Report each line from the listing that the string "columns" appears in.

--- Data for this task Enclosed Below ---

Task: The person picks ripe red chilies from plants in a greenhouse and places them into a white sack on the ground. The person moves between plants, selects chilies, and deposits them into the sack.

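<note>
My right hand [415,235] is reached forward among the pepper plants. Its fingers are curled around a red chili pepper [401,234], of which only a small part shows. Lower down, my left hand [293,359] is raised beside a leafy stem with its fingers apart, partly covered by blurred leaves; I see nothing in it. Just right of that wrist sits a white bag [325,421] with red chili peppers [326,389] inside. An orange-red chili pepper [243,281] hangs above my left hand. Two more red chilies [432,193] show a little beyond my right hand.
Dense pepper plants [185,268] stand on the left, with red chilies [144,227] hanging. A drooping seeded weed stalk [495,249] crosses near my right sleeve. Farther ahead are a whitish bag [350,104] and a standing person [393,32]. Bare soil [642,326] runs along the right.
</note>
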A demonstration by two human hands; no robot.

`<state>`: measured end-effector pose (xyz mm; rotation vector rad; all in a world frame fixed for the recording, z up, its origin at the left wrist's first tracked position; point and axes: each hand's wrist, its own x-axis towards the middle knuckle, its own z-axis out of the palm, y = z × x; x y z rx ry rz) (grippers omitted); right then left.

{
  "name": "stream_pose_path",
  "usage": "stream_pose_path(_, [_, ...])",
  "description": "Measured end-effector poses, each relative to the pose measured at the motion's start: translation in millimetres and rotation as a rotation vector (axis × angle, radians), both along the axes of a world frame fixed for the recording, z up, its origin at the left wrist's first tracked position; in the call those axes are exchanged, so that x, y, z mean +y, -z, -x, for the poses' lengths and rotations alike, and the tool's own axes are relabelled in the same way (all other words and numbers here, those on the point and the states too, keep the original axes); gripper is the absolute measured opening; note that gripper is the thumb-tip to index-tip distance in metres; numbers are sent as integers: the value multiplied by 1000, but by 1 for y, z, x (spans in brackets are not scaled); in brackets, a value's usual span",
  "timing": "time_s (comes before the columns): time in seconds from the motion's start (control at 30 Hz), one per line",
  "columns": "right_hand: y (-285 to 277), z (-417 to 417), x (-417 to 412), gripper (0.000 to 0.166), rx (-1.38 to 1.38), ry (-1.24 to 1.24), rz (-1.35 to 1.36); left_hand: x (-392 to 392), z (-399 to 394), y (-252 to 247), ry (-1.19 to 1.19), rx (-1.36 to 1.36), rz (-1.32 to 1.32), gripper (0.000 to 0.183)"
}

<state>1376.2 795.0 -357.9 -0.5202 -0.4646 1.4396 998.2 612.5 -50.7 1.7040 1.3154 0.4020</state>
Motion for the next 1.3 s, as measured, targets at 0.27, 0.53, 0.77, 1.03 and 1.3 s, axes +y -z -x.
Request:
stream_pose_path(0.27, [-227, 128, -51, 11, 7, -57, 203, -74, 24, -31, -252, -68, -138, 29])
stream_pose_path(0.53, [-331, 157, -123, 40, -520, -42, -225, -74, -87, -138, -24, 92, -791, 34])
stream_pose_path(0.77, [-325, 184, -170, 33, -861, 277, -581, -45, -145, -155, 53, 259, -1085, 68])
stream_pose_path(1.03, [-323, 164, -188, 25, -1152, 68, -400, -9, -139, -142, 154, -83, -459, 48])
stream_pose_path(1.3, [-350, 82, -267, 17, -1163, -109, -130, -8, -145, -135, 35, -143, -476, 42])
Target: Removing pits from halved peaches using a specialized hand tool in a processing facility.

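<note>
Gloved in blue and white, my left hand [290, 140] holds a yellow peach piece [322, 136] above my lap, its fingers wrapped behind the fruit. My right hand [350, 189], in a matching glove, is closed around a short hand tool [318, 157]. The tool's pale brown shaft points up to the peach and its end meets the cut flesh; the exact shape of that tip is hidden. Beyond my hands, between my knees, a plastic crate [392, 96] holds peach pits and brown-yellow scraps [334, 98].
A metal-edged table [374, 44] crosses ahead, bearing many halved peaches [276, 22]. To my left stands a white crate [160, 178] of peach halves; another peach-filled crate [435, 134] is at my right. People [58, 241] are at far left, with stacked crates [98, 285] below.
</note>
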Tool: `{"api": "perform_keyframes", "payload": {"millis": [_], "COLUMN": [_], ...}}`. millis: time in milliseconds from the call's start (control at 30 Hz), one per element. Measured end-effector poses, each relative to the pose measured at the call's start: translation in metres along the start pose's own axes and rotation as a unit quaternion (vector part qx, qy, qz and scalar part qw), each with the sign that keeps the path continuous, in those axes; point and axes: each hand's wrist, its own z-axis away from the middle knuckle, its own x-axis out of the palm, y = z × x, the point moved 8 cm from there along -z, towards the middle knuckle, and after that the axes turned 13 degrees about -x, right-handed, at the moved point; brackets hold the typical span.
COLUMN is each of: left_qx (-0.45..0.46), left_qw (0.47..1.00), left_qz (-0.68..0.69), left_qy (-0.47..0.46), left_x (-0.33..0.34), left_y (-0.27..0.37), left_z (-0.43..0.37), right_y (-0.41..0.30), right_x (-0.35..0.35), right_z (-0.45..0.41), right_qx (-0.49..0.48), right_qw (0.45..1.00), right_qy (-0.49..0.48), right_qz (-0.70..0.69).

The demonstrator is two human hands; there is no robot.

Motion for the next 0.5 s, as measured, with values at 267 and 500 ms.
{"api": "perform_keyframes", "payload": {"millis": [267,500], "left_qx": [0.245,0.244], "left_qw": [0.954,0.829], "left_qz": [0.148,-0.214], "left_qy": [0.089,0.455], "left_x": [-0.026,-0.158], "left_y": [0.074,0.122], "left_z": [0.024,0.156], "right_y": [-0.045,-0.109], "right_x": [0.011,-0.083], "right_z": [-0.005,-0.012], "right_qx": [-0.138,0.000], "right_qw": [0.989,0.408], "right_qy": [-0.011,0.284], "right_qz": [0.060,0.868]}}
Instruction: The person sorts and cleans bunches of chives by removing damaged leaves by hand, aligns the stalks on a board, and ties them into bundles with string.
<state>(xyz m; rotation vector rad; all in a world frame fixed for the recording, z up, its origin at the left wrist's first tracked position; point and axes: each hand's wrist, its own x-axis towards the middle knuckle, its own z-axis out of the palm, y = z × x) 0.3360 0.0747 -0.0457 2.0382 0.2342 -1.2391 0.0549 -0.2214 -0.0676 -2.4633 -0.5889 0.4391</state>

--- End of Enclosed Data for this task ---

### Finished task
  "timing": "time_s (comes before the columns): time in seconds from the motion's start (control at 30 Hz), one per line",
  "columns": "right_hand: y (-285 to 277), z (-417 to 417), x (-417 to 412), gripper (0.000 to 0.166), rx (-1.38 to 1.38), ry (-1.24 to 1.24), rz (-1.35 to 1.36); left_hand: x (-392 to 392), z (-399 to 394), y (-252 to 247), ry (-1.19 to 1.19), rx (-1.36 to 1.36), rz (-1.32 to 1.32), gripper (0.000 to 0.183)"

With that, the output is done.